Case study: How Cornerstone Building Brands built a data-driven foundation for maintenance maturity
Organizations that commit to disciplined maintenance practices can see meaningful operational gains, but those gains rarely come from technology alone.
Limble customer Cornerstone Building Brands used better maintenance data to move from reactive firefighting to proactive asset management. Before implementing Limble, the manufacturer’s maintenance teams relied on spreadsheets and paper-based work orders across its manufacturing operations, limiting visibility into downtime causes, maintenance performance, and asset history. By establishing a centralized maintenance system with standardized processes and real-time reporting, Cornerstone was able to improve data accuracy and create a stronger foundation for preventive maintenance.
Cornerstone tracked key performance indicators such as downtime hours, labor utilization, and PM completion rates, allowing leaders to identify gaps and make data-driven decisions. The company achieved a 99% preventive maintenance completion rate, shifted 80% of maintenance work to planned activities, and reduced downtime events by 63%. Reliable maintenance data helped the team identify problematic assets and build the operational discipline needed for long-term maintenance maturity.

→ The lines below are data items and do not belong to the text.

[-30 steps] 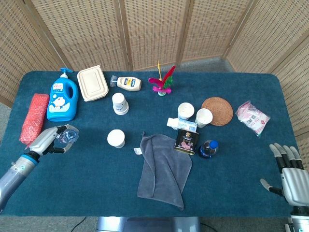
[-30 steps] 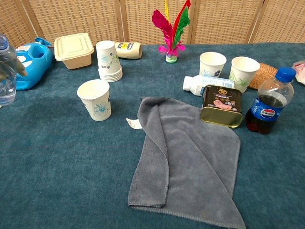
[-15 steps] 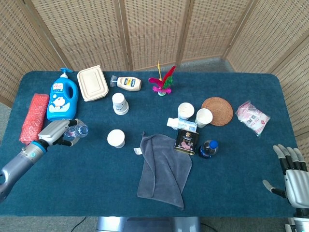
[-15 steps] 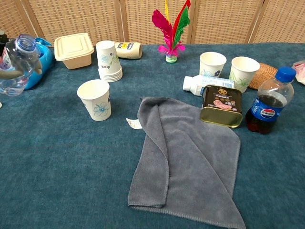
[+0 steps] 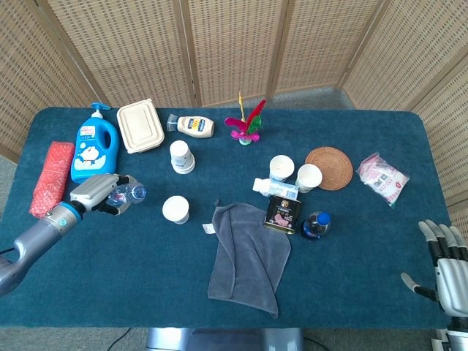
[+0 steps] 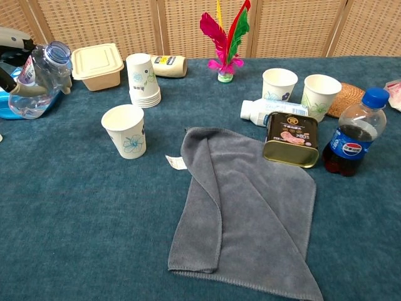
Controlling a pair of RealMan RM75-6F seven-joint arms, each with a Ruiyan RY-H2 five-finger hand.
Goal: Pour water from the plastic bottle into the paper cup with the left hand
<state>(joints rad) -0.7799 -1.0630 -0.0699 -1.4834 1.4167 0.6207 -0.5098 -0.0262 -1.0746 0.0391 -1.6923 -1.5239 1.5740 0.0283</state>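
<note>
My left hand (image 5: 93,193) (image 6: 14,56) holds a clear plastic bottle (image 5: 126,195) (image 6: 39,80) with no cap, tilted so its open mouth points right toward a lone paper cup (image 5: 175,210) (image 6: 125,130). The bottle hangs above the blue cloth, left of the cup and a short way off. The cup is white with a blue flower print and stands upright. My right hand (image 5: 444,262) stays at the near right corner with fingers spread, holding nothing.
A blue detergent jug (image 5: 95,150), a beige lunch box (image 5: 140,126) and a stack of cups (image 5: 180,156) stand behind the bottle. A grey towel (image 5: 246,252), a tin (image 5: 283,213), a cola bottle (image 5: 315,225) and two more cups (image 5: 295,172) lie to the right.
My left hand has carried the bottle rightward toward the cup and tipped it further, from nearly upright to leaning right. The right hand has slid slightly lower in the frame.
</note>
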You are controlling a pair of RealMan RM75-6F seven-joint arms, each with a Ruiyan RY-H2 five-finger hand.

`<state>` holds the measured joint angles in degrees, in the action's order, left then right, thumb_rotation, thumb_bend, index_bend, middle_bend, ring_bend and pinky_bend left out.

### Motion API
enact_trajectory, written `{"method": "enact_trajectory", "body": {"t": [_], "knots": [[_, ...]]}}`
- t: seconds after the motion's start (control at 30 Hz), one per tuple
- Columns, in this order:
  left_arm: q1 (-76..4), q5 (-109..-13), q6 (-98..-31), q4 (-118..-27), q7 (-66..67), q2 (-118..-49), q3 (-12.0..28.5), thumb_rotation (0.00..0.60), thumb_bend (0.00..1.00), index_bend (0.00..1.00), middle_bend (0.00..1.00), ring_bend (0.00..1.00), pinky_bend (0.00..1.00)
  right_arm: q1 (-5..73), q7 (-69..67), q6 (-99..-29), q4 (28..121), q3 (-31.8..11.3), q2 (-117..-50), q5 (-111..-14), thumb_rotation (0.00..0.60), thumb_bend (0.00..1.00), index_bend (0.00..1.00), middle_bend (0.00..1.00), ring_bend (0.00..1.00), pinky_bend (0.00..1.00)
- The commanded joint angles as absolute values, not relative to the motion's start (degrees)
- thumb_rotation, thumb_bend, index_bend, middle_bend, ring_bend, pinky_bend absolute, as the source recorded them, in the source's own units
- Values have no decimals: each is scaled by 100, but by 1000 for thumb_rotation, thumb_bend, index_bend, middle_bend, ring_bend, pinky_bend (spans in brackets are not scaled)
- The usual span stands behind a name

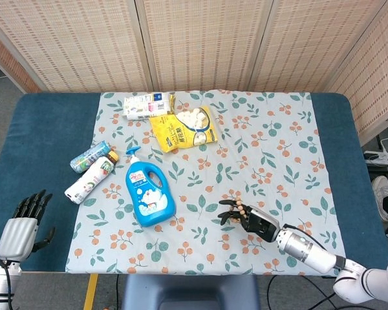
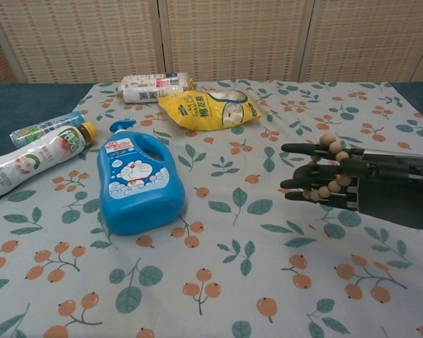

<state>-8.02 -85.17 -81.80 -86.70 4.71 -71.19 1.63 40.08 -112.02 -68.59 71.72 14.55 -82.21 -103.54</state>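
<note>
The right robot hand (image 2: pixel 352 184) hovers over the floral cloth (image 1: pixel 271 142) near the front edge of the tabletop (image 1: pixel 45 129), fingers extended, with a bead bracelet (image 2: pixel 329 169) looped around them. The left robot hand (image 1: pixel 22 223) is released, fingers apart, at the front-left corner. A blue jug (image 2: pixel 137 182) lies well apart, toward the left edge.

The right robot hand (image 1: pixel 246 217) lies low over the floral cloth (image 1: pixel 271 142) on the bench (image 1: pixel 45 129), fingers stretched toward the blue detergent bottle (image 1: pixel 149 196), with a string of wooden beads (image 1: pixel 238 205) looped across them. The left robot hand (image 1: pixel 22 226) rests empty, fingers apart, at the bench's near left edge. Farther back lie two bottles (image 1: pixel 90 171), a yellow snack bag (image 1: pixel 183 128) and a white tube (image 1: pixel 144 104).
</note>
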Motion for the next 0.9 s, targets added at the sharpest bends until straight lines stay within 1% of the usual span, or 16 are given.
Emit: {"method": "enact_trajectory", "body": {"t": [0.03,0.1,0.2,0.23,0.33,0.43,0.5,0.63,0.73,0.8,0.87,0.9], "knots": [[-795,-8523,-8193,-8679,468,-7113,161,600,440,0,0,0,105,3995,-9887,-6521,7274,1347,-8185,-10092,600,1000,77,381,23,41],[-796,-8528,-8195,-8680,462,-7109,161,600,441,0,0,0,105,3956,-8892,-6336,7315,1227,-8177,-9899,600,1000,98,381,23,38],[-793,-8535,-8202,-8684,447,-7103,160,600,440,0,0,0,105,3946,-6650,-6007,7242,1011,-8138,-9654,600,1000,120,382,23,32],[-793,-8537,-8203,-8686,442,-7101,161,600,440,0,0,0,105,3888,-5635,-5933,7167,883,-8182,-9484,600,1000,128,382,23,30],[-793,-8552,-8211,-8697,430,-7093,158,600,441,0,0,0,105,3785,-3674,-5817,7066,625,-8264,-9111,600,1000,173,382,23,20],[-783,-8566,-8234,-8709,425,-7086,155,600,440,0,0,0,105,3689,-2005,-5829,6814,460,-8363,-8871,600,1000,229,383,23,14],[-780,-8574,-8243,-8715,423,-7081,153,600,440,0,0,0,105,3636,-1184,-5817,6675,417,-8417,-8768,600,1000,250,385,23,11],[-781,-8582,-8238,-8716,422,-7080,148,600,440,0,0,0,106,3585,260,-5557,6649,429,-8360,-8540,600,1000,240,386,23,0],[-785,-8582,-8228,-8714,421,-7080,147,600,440,0,0,0,105,3569,1110,-5397,6708,446,-8300,-8409,600,1000,173,386,23,0],[-786,-8579,-8225,-8714,428,-7080,147,600,440,0,0,0,106,3566,1439,-5318,6763,455,-8267,-8359,600,1000,131,382,23,0],[-786,-8574,-8221,-8713,426,-7081,149,600,440,0,0,0,105,3547,1607,-5200,6874,440,-8233,-8238,600,999,111,364,22,0],[-786,-8574,-8223,-8711,425,-7082,150,600,440,0,0,0,106,3543,1629,-5144,6941,429,-8204,-8184,600,960,100,342,19,0]]}}
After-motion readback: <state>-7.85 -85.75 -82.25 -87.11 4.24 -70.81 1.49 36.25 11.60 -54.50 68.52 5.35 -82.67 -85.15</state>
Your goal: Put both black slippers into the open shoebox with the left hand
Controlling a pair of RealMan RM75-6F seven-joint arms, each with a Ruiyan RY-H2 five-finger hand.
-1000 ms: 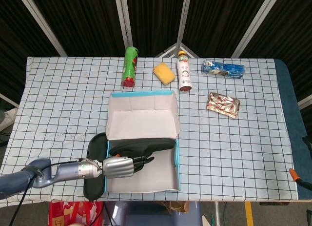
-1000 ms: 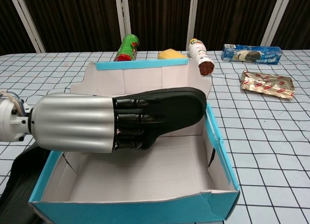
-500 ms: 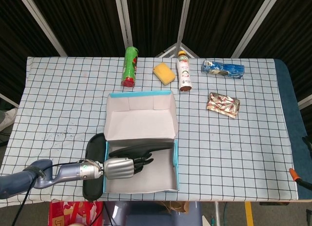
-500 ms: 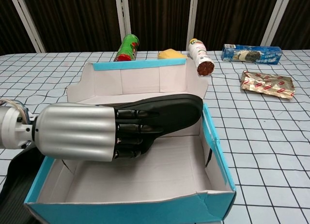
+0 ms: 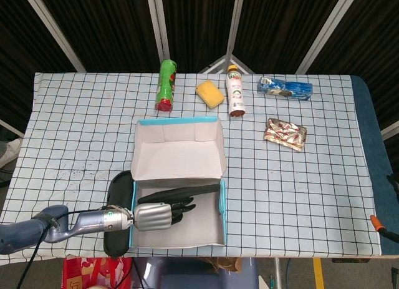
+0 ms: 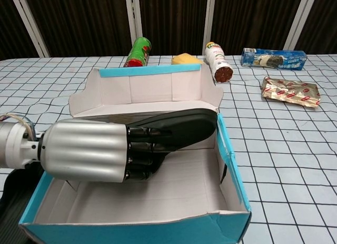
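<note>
From the head view, your left hand [image 5: 154, 216] sits over the left half of the shoebox [image 5: 221, 205], reaching in from 9 o'clock with its fingers [image 5: 182, 209] closed around one black slipper [image 5: 187, 192]. That slipper's long axis runs 9 to 3 across the box, heel end in your palm and toe end towards the right wall, lying along the far part of the box just below the raised lid [image 5: 177, 153]. It is inside the box outline, but from here you cannot tell whether the sole has reached the floor. The second slipper [image 5: 117, 195] lies on the table just outside the box's left wall, at about 10 o'clock from your hand, long axis 12 to 6, partly under your forearm. Your right hand is not visible.

From the chest view, you see your left hand [image 6: 87, 150] low in the box [image 6: 137, 231], dark fingers [image 6: 145, 149] wrapped on the slipper [image 6: 184, 124], which points off at roughly 2 o'clock and looks slightly above the cardboard floor. My read is that you lower a little and let go, then go for the second slipper [image 6: 13, 204], the dark shape at the frame's lower left beside the box's left wall. The left hand is the only one near it.
</note>
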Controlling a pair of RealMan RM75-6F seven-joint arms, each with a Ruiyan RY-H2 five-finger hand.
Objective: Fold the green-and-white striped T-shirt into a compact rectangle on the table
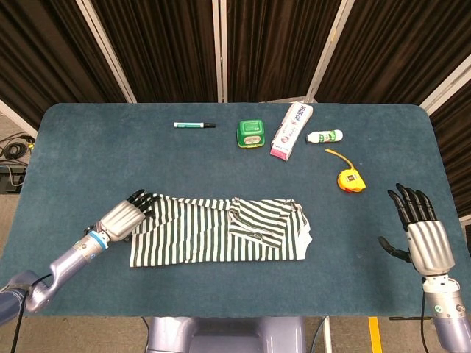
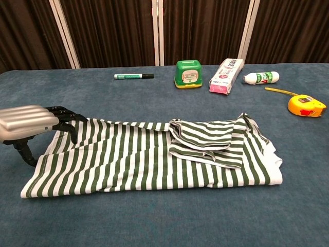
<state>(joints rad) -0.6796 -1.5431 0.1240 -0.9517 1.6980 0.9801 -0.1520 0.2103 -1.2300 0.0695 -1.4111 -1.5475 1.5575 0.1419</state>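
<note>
striped T-shirt (image 1: 221,229) lies partly folded, lower centre of frame on the table (image 1: 88,154), sleeve doubled over its right half | left hand (image 1: 124,218) at shirt's left edge, dark fingertips (image 2: 67,117) curled down onto the fabric, whether pinching cannot be told | right hand (image 1: 421,235) lower right, fingers spread, holding nothing
</note>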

Now, those results do not happen because a new system was installed. They happen when digital tools are paired with consistent execution and reliable reporting across an entire organization.
And when organizations get those fundamentals right, something important begins to happen. Predictive maintenance becomes more realistic. Advanced analytics become more trustworthy. AI starts delivering insights that teams can actually act on with confidence.
The path forward is not necessarily complicated, but it does require commitment. Because in the end, organizations cannot predict what they do not track. And the companies that manage their maintenance data best are usually the ones that manage their assets best.